Recorded data:
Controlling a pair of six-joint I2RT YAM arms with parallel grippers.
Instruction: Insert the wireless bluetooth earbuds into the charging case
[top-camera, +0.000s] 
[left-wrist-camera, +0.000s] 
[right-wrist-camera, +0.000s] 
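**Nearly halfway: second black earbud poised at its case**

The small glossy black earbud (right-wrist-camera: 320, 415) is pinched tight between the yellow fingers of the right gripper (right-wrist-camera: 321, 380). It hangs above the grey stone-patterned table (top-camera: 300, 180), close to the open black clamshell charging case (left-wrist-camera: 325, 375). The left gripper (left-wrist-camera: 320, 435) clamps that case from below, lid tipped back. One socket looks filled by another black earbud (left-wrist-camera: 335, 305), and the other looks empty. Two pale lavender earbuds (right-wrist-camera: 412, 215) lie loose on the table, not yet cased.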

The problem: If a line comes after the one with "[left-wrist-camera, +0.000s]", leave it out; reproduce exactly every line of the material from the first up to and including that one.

Answer to this problem:
Controlling a pair of six-joint I2RT YAM arms with parallel grippers.
Instruction: Insert the wireless bluetooth earbuds into the charging case
[top-camera, +0.000s] 
[left-wrist-camera, +0.000s] 

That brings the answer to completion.